When I was checking some code today, I noticed an old method for implementing std::enable_shared_from_this by keeping a std::weak_ptr to self in the constructor. Somthing like this:

struct X {
    static auto create() {
        auto ret = std::shared_ptr<X>(new X);
        ret->m_weak = ret;
        return ret;
    }

    // use m_weak.lock() to access the object
    //... 
private:
    X() {}
    std::weak_ptr<X> m_weak;
};

But then something came to me regarding constness of this object. Check the following code:

struct X {
    static auto create() {
        auto ret = std::shared_ptr<X>(new X);
        ret->m_weak = ret;
        return ret;
    }

    void indirectUpdate() const {
        m_weak.lock()->val = 1;
    }

    void print() const {
        std::cout << val << '\n';
    }

private:
    X() {}
    std::weak_ptr<X> m_weak;
    int val = 0;
};

int main() {
    auto x = X::create();
    x->print();
    x->indirectUpdate();
    x->print();
}

In this code, indirectUpdate() is a const method and it should not update our object, but in fact it does. Because std::weak_ptr.lock() returns a non-const shared_ptr<> even though the method is const. So you will be able to update your object indirectly in a const method. This will not happen in case of std::enable_shared_from_this because shared_from_this returns a shared pointer to const ref of object in const method. I wonder if this code is UB or not. I feel it should be, but I'm not sure. Any idea?

Update:

Sorry, it seems that my question was not relayed correctly. I meant even if we have a const pointer, we lose that constness via this method. following code shows that:

struct X {
    static auto create() {
        auto ret = std::shared_ptr<X>(new X);
        ret->m_weak = ret;
        return ret;
    }

    void show() const { std::cout << "const \n";}
    void show() { std::cout << "non-const\n";}

    void indirectUpdate() const {
        show();
        m_weak.lock()->show();
        m_weak.lock()->val = 1;
    }

    void print() const {
        std::cout << val << '\n';
    }

    int val = 0;

private:
    X() {}
    std::weak_ptr<X> m_weak;
};

int main() {
    // Here we have a const pointer
    std::shared_ptr<const X> x = X::create();
    x->print();
    x->indirectUpdate();
    x->print();
}

and output will be following:

0
const 
non-const
1

which shows losing constness.

CodePudding user response:

The object that is modified is not const. There is no undefined behavior.

Add a method like this:

#include <memory>
#include <iostream>

struct X {
    static auto create() {
        auto ret = std::shared_ptr<X>(new X);
        ret->m_weak = ret;
        return ret;
    }

    void show() const { std::cout << "const \n";}
    void show() { std::cout << "non-const\n";}

    void indirectUpdate() const {
        m_weak.lock()->show();
        m_weak.lock()->val = 1;
    }

    void print() const {
        std::cout << val << '\n';
    }

private:
    X() {}
    std::weak_ptr<X> m_weak;
    int val = 0;
};

int main() {
    auto x = X::create();
    x->print();
    x->indirectUpdate();
    x->print();
}

To get this output:

0
non-const
1

Modifying an object via a const mehtod is ok, as long as the method only modifies an object that is actually not const.
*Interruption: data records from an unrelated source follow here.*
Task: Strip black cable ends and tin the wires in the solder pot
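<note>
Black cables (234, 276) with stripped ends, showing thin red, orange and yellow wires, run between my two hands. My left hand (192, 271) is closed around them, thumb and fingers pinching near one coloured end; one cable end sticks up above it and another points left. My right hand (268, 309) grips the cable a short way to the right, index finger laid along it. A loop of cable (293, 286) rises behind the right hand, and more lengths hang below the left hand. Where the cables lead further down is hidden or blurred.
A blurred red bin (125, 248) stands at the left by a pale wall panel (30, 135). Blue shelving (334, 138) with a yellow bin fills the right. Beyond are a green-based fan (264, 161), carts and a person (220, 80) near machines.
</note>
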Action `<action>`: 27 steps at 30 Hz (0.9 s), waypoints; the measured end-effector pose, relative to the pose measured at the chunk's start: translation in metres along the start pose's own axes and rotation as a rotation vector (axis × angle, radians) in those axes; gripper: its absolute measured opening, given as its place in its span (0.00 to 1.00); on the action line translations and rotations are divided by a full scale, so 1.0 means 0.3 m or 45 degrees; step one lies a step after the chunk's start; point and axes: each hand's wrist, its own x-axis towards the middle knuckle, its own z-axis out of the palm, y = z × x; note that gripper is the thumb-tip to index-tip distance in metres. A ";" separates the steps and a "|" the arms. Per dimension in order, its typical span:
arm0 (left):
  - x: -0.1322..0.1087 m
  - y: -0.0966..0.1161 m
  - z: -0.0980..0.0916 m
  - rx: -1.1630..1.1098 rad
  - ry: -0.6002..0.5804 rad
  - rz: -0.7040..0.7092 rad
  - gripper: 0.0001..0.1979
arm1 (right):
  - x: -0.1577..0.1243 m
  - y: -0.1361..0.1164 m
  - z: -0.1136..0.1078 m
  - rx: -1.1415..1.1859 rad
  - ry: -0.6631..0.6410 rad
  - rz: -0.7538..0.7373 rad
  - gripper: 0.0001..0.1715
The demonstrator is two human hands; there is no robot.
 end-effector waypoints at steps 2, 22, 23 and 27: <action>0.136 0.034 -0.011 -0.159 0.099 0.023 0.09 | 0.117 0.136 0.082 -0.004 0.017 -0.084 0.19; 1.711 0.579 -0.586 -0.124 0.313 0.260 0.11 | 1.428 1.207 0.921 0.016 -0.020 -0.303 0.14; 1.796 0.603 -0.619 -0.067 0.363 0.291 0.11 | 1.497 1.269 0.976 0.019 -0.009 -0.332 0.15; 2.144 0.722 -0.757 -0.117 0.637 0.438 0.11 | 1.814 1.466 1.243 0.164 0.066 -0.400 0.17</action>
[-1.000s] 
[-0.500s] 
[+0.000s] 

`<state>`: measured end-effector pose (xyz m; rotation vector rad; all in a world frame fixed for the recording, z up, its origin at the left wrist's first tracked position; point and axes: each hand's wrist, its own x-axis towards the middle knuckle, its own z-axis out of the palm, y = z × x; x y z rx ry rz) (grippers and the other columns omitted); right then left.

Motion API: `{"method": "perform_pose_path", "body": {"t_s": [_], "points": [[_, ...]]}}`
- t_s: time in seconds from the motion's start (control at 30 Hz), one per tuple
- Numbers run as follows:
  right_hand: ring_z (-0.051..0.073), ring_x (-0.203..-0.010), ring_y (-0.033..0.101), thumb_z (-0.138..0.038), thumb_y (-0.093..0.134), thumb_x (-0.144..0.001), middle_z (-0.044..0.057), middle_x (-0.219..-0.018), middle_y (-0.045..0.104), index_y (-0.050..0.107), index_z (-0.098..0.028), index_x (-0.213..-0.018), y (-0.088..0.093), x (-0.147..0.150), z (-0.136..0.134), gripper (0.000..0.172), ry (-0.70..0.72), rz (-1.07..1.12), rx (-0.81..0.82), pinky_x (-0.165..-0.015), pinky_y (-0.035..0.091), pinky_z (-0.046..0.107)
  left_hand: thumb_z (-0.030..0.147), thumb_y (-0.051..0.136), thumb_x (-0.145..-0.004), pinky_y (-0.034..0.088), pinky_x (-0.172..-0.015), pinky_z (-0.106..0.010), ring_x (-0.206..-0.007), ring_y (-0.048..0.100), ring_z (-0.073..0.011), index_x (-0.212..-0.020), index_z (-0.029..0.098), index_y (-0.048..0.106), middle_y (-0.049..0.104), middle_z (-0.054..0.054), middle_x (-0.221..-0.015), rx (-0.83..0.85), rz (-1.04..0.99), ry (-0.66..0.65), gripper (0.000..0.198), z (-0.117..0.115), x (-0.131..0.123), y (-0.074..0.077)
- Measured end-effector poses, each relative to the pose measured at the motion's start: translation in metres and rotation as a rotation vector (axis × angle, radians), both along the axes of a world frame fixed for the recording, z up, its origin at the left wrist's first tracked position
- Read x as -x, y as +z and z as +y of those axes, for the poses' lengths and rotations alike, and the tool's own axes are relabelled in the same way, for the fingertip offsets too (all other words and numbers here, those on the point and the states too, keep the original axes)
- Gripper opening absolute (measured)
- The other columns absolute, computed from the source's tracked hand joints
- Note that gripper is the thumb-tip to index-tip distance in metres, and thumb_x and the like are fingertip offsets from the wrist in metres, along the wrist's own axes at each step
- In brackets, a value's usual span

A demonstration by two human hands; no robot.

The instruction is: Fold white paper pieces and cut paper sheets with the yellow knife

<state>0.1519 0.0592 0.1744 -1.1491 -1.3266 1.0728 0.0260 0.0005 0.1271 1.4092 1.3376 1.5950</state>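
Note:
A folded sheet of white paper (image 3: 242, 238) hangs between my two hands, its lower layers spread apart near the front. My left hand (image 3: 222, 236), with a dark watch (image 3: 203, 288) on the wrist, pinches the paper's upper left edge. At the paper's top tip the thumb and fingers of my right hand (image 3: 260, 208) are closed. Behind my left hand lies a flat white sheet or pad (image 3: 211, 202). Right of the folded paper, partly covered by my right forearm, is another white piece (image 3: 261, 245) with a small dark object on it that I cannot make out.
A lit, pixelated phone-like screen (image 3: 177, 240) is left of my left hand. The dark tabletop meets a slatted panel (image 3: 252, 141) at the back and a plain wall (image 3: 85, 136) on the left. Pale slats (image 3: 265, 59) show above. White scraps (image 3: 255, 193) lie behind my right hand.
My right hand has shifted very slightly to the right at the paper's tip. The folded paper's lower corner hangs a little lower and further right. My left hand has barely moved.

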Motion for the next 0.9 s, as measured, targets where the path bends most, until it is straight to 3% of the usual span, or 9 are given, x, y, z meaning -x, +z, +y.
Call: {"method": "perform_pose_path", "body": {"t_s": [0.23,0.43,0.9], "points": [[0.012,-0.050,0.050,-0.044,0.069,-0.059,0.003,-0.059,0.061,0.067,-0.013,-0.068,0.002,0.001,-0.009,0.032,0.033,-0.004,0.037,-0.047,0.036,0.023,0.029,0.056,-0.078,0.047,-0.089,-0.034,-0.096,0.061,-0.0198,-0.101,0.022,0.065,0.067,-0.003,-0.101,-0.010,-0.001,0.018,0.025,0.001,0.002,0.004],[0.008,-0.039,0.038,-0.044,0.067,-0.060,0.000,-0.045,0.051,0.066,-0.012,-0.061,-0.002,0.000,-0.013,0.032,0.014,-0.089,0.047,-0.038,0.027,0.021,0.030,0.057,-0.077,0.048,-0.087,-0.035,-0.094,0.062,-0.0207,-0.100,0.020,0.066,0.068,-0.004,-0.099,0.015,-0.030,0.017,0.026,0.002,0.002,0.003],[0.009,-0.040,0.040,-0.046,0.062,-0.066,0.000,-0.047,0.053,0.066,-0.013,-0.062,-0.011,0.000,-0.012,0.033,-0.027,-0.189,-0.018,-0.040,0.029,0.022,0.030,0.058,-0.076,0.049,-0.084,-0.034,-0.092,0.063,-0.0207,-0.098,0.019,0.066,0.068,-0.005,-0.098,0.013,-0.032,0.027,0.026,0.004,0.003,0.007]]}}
It is similar to using a const & to a non-const object. You may cast away constness and modify it as long as the object is really not const:

#include <iostream>

int main() {
    int x = 0;
    const int& ref = x;
    const_cast<int&>(ref) = 42;
    std::cout << x;
}

I also see no danger of misusing the pattern in your code, because once the object is const you won't be able to assign to its val member and all is fine with constcorrectness.

In your Update you have a const pointer in main but the object is still not const. Consider this simpler example:

#include <iostream>

struct foo {
    static foo* create(){
        auto x = new foo();
        x->self = x;
        return x;
    }

    void bar() const {
        this->self->non_const();
    }
    void non_const() {
        std::cout << "Hello World\n";
    }
    foo* self;
};

int main() {
    const foo* f = foo::create();
    f->bar();
    delete f;
}

Its not quite the same as yours, but it has similar effect of calling a non-const method on a seemingly const object. Though its all fine.

The only foo object is that created in foo::create, it is not constant. In main we have a const foo* to that object. main can only call the const member bar. Inside bar the this pointer is a const foo*, but self does not point to a const foo. self itself is `const, but not the object it points to.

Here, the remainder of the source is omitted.